You should never judge a book by its cover. You should never. Whatever that really means with Judah Smith’s Justin Beiber-endorsed book (I am serious. You didn't watch the E! interview?) I’m not sure yet but here are some thoughts I had about this book immediately I got into the first chapter.
- - Bubble gum gospel! It is obvious Judah Smith has served as one of those teen pastors that make you roll your eyes with their ‘uncalled for’ illustration of the bible with modern parallels that don’t really match.
- - It is obvious Judah Smith is obsessed with pop culture and his reference to it in his book unlike other new generation preachers is very distracting. Honestly I’m expecting ‘Jesus is your homeboy’.
But that was just a chapter into the book. In ‘Jesus is_____’ Judah Smith, Lead pastor of City Church Seattle helps us see who Jesus is fundamentally. And the interesting thing is most people (Christians alike) have glossed over these fundamental expressions of Jesus. I soon found myself highlighting the book all through into the second chapter ( in fact it wins for me 'most highlighted book of the year').

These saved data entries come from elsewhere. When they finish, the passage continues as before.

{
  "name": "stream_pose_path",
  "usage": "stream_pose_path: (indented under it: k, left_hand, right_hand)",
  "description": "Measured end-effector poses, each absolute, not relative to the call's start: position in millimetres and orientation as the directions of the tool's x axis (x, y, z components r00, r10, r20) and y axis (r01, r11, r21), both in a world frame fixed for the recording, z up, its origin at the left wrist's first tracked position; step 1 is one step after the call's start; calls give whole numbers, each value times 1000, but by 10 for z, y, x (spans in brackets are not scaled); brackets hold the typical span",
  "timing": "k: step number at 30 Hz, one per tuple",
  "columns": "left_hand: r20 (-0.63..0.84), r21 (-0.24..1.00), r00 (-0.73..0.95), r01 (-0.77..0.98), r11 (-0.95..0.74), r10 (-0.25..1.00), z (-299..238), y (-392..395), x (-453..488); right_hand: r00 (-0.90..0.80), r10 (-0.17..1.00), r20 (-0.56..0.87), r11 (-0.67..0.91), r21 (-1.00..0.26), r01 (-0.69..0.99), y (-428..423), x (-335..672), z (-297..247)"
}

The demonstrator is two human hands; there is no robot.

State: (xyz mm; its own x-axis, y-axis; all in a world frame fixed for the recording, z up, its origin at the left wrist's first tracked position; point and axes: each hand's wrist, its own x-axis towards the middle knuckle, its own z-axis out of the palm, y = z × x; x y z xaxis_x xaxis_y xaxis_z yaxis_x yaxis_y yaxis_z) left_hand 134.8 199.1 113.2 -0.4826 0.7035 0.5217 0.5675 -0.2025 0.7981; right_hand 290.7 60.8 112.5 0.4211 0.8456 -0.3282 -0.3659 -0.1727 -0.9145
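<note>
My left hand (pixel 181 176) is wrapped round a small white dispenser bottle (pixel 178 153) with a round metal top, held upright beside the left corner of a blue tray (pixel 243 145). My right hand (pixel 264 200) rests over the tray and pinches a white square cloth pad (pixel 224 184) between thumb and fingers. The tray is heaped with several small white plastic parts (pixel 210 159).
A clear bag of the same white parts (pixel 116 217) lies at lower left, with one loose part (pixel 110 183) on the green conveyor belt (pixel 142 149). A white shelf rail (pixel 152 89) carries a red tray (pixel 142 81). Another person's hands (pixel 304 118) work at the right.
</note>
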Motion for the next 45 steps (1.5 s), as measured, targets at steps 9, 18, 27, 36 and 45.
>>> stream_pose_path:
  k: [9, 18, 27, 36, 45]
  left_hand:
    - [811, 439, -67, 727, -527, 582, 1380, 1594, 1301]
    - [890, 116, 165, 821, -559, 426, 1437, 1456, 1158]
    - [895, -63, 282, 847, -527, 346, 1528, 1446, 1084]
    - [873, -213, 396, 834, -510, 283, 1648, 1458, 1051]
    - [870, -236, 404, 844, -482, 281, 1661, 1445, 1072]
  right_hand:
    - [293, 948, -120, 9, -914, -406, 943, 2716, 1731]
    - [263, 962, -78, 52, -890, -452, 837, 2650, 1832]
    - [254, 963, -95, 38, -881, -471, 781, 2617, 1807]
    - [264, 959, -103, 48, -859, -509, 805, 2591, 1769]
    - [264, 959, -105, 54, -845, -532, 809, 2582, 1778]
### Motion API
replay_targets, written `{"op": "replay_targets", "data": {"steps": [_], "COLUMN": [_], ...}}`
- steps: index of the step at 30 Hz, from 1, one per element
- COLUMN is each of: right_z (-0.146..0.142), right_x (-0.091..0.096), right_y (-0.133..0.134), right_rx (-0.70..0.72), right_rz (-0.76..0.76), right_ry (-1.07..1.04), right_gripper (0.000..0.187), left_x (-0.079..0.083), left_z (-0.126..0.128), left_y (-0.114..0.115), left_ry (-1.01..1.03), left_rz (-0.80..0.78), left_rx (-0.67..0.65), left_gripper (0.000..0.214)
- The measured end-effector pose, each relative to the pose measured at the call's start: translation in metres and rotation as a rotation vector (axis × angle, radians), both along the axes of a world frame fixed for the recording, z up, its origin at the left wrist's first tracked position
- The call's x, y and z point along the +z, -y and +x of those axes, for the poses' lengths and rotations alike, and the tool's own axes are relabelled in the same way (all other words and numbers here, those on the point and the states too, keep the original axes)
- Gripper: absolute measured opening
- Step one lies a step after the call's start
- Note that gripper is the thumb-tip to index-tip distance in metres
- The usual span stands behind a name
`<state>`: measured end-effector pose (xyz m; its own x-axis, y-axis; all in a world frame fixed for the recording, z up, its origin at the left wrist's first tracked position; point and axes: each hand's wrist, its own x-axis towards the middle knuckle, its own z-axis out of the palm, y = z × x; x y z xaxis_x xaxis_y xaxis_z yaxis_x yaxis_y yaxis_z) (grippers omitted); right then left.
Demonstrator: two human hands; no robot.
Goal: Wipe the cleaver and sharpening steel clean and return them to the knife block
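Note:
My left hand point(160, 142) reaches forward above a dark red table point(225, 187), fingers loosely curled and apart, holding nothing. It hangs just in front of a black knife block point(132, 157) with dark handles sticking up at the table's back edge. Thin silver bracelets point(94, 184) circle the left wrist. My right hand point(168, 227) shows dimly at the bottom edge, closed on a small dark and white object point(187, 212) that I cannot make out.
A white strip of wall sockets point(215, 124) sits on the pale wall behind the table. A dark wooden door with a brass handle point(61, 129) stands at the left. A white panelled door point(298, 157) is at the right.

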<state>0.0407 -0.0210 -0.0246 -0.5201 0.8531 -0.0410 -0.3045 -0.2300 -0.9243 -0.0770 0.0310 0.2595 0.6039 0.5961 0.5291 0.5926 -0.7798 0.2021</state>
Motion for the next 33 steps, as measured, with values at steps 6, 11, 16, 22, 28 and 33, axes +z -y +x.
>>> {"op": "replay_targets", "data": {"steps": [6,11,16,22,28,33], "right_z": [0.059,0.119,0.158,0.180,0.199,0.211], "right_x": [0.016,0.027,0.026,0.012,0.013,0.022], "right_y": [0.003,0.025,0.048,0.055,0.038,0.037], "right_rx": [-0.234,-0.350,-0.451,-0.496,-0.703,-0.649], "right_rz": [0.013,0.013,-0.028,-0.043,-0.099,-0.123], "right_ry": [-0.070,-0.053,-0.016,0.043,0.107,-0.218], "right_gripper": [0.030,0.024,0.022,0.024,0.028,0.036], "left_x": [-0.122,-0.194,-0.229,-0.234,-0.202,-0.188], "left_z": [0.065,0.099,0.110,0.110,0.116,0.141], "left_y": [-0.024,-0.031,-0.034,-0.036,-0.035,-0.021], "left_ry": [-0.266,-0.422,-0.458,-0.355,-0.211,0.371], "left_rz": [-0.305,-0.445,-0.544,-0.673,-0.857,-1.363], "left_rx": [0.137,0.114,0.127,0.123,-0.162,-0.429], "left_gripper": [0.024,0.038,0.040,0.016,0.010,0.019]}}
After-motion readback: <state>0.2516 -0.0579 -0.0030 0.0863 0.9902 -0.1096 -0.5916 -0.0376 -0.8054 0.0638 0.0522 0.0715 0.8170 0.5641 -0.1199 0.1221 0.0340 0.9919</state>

The interesting thing is Judah Smith leans more to a writer than just a preacher. You would feel the poetic and artistic elements seep in at times and then there are moments here and there and sometimes oh, it’s gone again. It’s obvious this book was likely written over a long period of time cause there are really deep rich moments in chapters that would leave you with a new definition of you, your reality and the world at large (and yes Jesus too). And there were chapters that would leave you probably rolling your eyes ‘what was that for exactly?’
Before I got this book, I heard so much buzz about it, read some ‘bad’ reviews and I actually found it hard to find a good review that told me exactly why the reading experience would be a good one. So is ‘Jesus is____’ worth getting and reading? Yes. I really think so and this is why: this is a book that explains as simple as possible the grace God offers the world through Jesus his son. It’s not preachy, non-linear and the writer does the job in a beautiful and artistic way. It’s the best I have come across on this subject and even if you are a veteran, you are bound to still have an epiphany.
I also searched for quotes from the book to help decide to make my choice but really found some ‘drabby’ ones (even from the author’s site) compared to some really great ones from the book that would sure get people more intrigued and here are a just a few
- - In the name of hating sin, the Pharisees ended up hating sinners
- - Mentally chastising the bad deeds of other people is more comfortable than dealing with my own
- - The enemy is not bad people- it’s badness itself
- - Jesus sees our sin more clearly than anyone, yet he loves us more than anyone
- - Grace and Truth aren't enemies. They are on the same side.
- - When some people hear about grace, the first thing they think is: so I can go out and do whatever I want, and God has to forgive me? They haven’t met grace- they have met a concept. They’ve met an idea. They've heard a nice sermon.
Honestly this a tip of the tip of the iceberg, want more? Go get the book. I’m glad I didn't judge this one by its cover. I'm glad I went past the first chapter. All in all I'm glad (and better off) I chose to read Judah Smith's Jesus is_____. So glad I did.